Nominal Data Mining Analysis.
NIMAA
The NIMAA package [@nimaa] provides a comprehensive set of methods for performing nominal data mining.
It employs bipartite networks to demonstrate how two nominal variables are linked, and then places them in the incidence matrix to proceed with network analysis. NIMAA aids in characterizing the pattern of missing values in a dataset, locating large submatrices with non-missing values, and predicting edges within nominal variable labels. Then, given a submatrix, two unipartite networks are constructed using various network projection methods. NIMAA provides a variety of choices for clustering projected networks and selecting the best one. The best clustering results can also be used as a benchmark for imputation analysis in weighted bipartite networks.
Installation
You can install the released version of NIMAA from CRAN with:
install.packages("NIMAA")
And the development version from GitHub with:
# install.packages("devtools")
devtools::install_github("jafarilab/NIMAA")
Example
Plotting the original data
library(NIMAA)
## load the beatAML data
beatAML_data <- NIMAA::beatAML
# plot the original data
beatAML_incidence_matrix <- plotIncMatrix(
x = beatAML_data, # original data with 3 columns
index_nominal = c(2,1), # the first two columns are nominal data
index_numeric = 3, # the third column is numeric data
print_skim = FALSE, # if you want to check the skim output, set this as TRUE
plot_weight = TRUE, # when plotting the weighted incidence matrix
verbose = FALSE # NOT save the figures to local folder
)
#>
#> Na/missing values Proportion: 0.2603
Plotting the bipartite network of the original data
plotBipartite(inc_mat = beatAML_incidence_matrix, vertex.label.display = T)

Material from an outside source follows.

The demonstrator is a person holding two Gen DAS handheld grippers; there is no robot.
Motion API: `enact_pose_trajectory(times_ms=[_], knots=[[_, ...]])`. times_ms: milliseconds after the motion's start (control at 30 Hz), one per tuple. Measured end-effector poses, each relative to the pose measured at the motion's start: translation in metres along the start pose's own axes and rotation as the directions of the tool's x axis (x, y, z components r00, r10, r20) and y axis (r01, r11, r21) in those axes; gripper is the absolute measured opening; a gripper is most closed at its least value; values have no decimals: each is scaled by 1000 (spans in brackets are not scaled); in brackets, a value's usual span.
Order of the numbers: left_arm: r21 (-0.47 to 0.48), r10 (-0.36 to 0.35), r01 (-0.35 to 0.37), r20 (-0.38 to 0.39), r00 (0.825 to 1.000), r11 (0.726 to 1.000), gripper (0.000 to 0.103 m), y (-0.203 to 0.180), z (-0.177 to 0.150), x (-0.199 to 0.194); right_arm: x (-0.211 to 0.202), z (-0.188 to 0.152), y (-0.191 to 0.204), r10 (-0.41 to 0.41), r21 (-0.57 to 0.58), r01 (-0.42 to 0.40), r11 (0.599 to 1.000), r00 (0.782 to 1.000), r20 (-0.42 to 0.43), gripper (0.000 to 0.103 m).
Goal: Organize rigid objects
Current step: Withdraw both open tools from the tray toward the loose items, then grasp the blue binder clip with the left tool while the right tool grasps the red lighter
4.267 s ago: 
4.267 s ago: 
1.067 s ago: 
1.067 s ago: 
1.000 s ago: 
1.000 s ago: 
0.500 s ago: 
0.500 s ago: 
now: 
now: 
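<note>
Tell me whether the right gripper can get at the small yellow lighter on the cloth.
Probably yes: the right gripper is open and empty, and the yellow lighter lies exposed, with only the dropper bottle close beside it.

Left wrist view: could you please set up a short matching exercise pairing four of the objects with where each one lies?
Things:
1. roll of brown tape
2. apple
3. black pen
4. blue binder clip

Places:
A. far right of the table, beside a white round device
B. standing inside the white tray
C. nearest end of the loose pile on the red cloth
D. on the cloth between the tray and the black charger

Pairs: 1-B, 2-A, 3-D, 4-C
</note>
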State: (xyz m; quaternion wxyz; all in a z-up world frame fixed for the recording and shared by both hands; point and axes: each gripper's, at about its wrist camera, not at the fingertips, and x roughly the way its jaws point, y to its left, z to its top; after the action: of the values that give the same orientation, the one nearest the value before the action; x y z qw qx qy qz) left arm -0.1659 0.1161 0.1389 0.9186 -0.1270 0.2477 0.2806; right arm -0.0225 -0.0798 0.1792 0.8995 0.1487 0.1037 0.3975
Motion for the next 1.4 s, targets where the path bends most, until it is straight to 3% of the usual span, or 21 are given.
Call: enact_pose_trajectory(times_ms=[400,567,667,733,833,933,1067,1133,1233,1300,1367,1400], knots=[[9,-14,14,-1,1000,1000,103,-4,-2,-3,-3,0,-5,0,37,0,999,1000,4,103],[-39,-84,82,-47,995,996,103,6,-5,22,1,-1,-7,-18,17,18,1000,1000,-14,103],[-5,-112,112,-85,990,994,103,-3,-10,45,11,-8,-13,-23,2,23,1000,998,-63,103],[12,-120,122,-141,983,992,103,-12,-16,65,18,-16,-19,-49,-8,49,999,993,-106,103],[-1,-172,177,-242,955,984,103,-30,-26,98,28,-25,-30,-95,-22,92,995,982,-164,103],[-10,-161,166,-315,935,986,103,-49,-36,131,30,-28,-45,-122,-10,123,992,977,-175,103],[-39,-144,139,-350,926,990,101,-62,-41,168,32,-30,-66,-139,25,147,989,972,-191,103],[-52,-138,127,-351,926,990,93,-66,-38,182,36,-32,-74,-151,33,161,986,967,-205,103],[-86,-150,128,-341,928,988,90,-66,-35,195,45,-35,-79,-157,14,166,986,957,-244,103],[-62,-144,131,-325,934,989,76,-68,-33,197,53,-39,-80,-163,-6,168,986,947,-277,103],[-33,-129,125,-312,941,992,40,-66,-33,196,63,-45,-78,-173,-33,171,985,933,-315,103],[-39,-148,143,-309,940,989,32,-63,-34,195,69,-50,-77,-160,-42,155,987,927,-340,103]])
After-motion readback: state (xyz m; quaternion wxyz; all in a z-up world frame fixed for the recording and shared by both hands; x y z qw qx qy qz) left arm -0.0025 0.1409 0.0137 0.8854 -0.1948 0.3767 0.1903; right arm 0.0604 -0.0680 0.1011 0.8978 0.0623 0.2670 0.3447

#> IGRAPH 7cf38ef UNWB 650 47636 --
#> + attr: name (v/c), type (v/l), shape (v/c), color (v/c), weight (e/n)
#> + edges from 7cf38ef (vertex names):
#> [1] Alisertib (MLN8237) --11-00261 Barasertib (AZD1152-HQPA)--11-00261
#> [3] Bortezomib (Velcade) --11-00261 Canertinib (CI-1033) --11-00261
#> [5] Crenolanib --11-00261 CYT387 --11-00261
#> [7] Dasatinib --11-00261 Doramapimod (BIRB 796) --11-00261
#> [9] Dovitinib (CHIR-258) --11-00261 Erlotinib --11-00261
#> [11] Flavopiridol --11-00261 GDC-0941 --11-00261
#> [13] Gefitinib --11-00261 Go6976 --11-00261
#> [15] GW-2580 --11-00261 Idelalisib --11-00261
#> + ... omitted several edges
Extracting large submatrices without missing values
The extractSubMatrix()
function extracts the submatrices that have non-missing values or have a certain percentage of missing values inside (not for elements-max matrix), depending on the argument’s input. The package vignette and help manual contain more details.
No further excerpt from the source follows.